Assim, para neutralizar a fúria das massas, recorre-se a certos anjos da guarda que, embora dotados de feições pouco palatáveis, são úteis na tentativa de redirecionar a sanha popular para que os interesses reais dos capitalistas não sejam atingidos. Por isso, não é de estranhar a peculiaridade de que as grandes lideranças fascistas tenham sido, e continuem sendo, figuras notoriamente grotescas. Na verdade, não apresentar nada que as identifique, em termos de modos e costumes, com as classes dominantes é quase que condição sine qua non para alguém ter êxito como fascista.
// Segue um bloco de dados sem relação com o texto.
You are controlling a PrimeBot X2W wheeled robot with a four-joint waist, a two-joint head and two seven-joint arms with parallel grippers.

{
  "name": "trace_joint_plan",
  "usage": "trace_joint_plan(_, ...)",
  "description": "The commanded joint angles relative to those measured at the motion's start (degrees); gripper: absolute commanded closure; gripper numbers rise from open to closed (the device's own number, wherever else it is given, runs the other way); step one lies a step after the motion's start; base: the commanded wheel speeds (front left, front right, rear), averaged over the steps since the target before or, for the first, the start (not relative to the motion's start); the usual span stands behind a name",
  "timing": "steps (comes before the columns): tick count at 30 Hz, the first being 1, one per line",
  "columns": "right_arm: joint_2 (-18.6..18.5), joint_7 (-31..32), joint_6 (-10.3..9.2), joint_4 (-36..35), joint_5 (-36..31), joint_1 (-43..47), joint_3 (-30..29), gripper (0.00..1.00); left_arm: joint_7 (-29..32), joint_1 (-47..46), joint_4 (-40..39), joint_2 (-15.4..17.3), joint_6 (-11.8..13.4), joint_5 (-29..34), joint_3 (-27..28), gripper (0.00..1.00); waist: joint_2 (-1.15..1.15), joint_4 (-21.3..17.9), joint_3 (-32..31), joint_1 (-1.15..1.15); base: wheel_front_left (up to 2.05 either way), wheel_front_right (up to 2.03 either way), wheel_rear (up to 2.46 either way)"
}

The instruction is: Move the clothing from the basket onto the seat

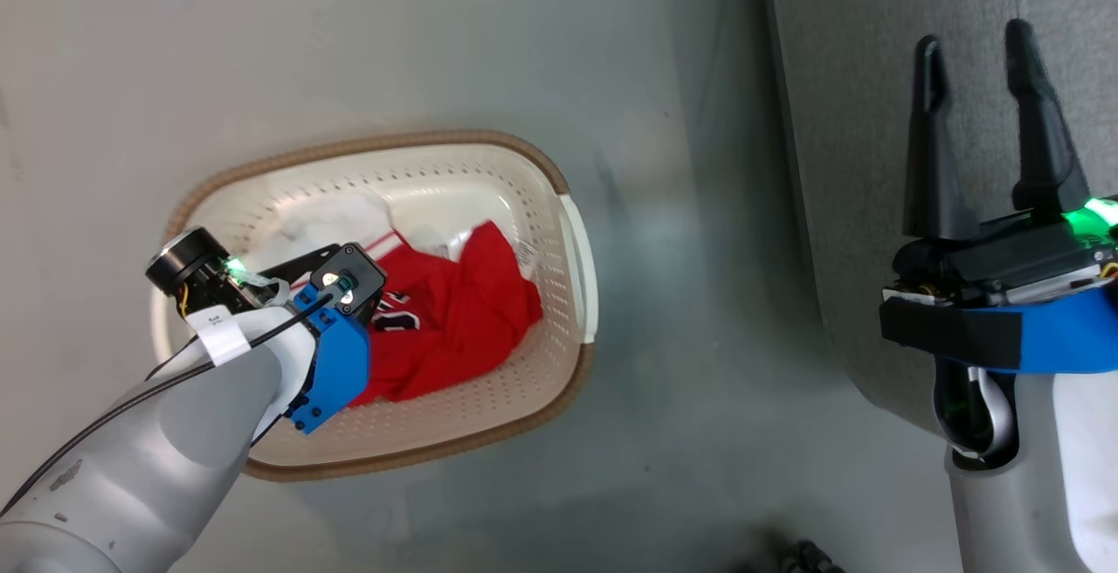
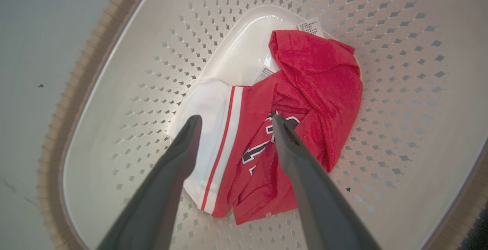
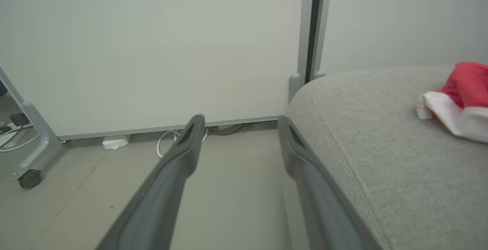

É preciso falar e se comportar de maneira tão vulgar a ponto de que o povo não sinta que elas façam parte das elites exploradoras tradicionais.

Nos grandes expoentes do fascismo de quase todos os tempos e lugares, como Mussolini, na Itália, Hitler, na Alemanha, Milei, na Argentina, Bolsonaro, no Brasil, é comum que predominem as características que ressaltam sua pouca qualificação, sua incultura, sua grosseria, sua falta de fineza, ou seja, tudo aquilo que as elites sócio-econômicas considerariam repugnante para si própria em condições normais. É o preço que têm de pagar para que seus sagrados interesses de classe não sejam violados.

Como a burguesia não consegue angariar apoio entre os setores populares com sua própria cara, são os fascistas que cumprem esse papel. É contra o fascismo que as classes trabalhadoras acabam tendo de se chocar no dia a dia. O principal recurso utilizado pelos fascistas para se imporem politicamente é o emprego da violência para acuar e intimidar seus adversários. No entanto, quando são encarados sem temor, os fascistas demonstram sua enorme covardia. Então, a melhor receita para o trato com fascistas é jamais demonstrar-lhes medo, sempre enfrentá-los com coragem e determinação.

Como forma de ilustrar o panorama que tentei esboçar nas linhas anteriores, gostaria de recomendar que assistam (ou voltem a assistir) àquele tido como um dos principais filmes já produzidos em todos os tempos. Refiro-me ao clássico Novecento, de Bernardo Bertolucci, que trata da questão da gênese do fascismo na Itália nos períodos prévios à Segunda Guerra Mundial. Sugiro que o façam, não apenas para deleitarem-se com sua inegável qualidade artística, senão que também para tê-lo como um valioso instrumento para refletir e entender melhor a variante do fascismo da qual somos vítimas no Brasil atual, o bolsonarismo.